Go through the data below and transcribe it exactly. Omit the images.

Dataset excerpt: Begin

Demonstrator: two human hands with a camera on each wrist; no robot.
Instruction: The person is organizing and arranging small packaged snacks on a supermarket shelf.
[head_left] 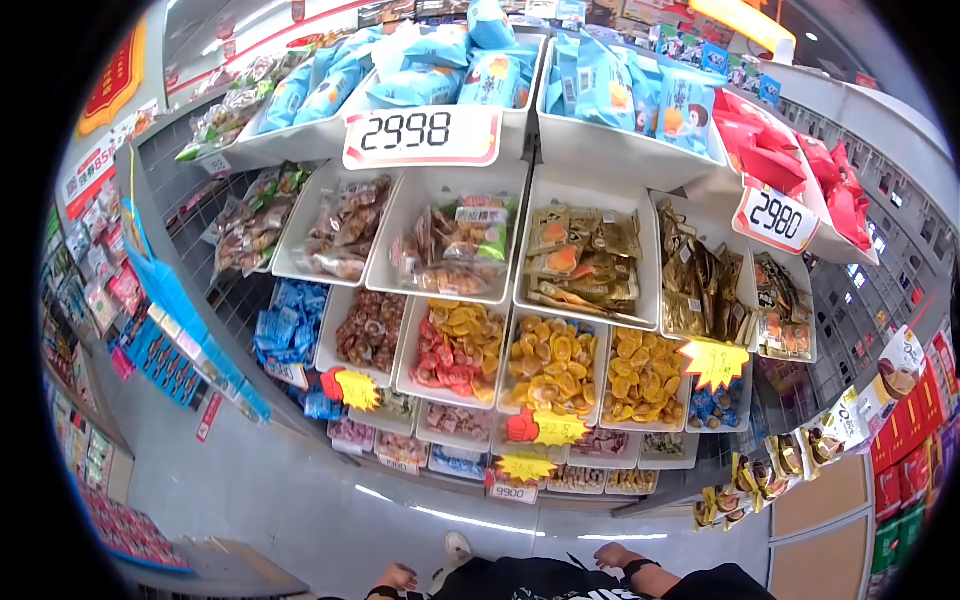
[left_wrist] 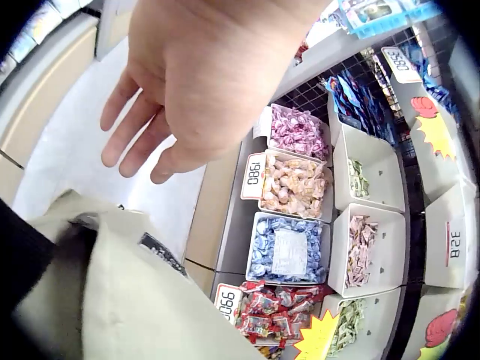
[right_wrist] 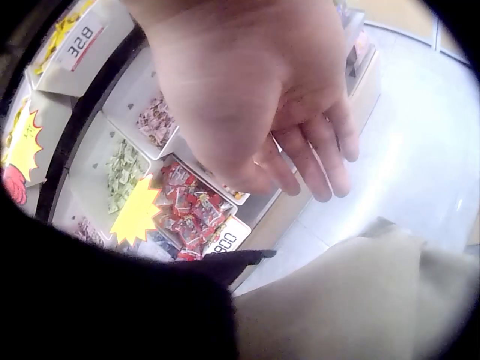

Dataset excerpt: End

### Task solution
Demonstrator: two human hands with a camera on each wrist; no robot.
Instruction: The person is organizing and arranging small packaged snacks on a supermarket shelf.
[head_left] 
[left_wrist] 
[right_wrist] 

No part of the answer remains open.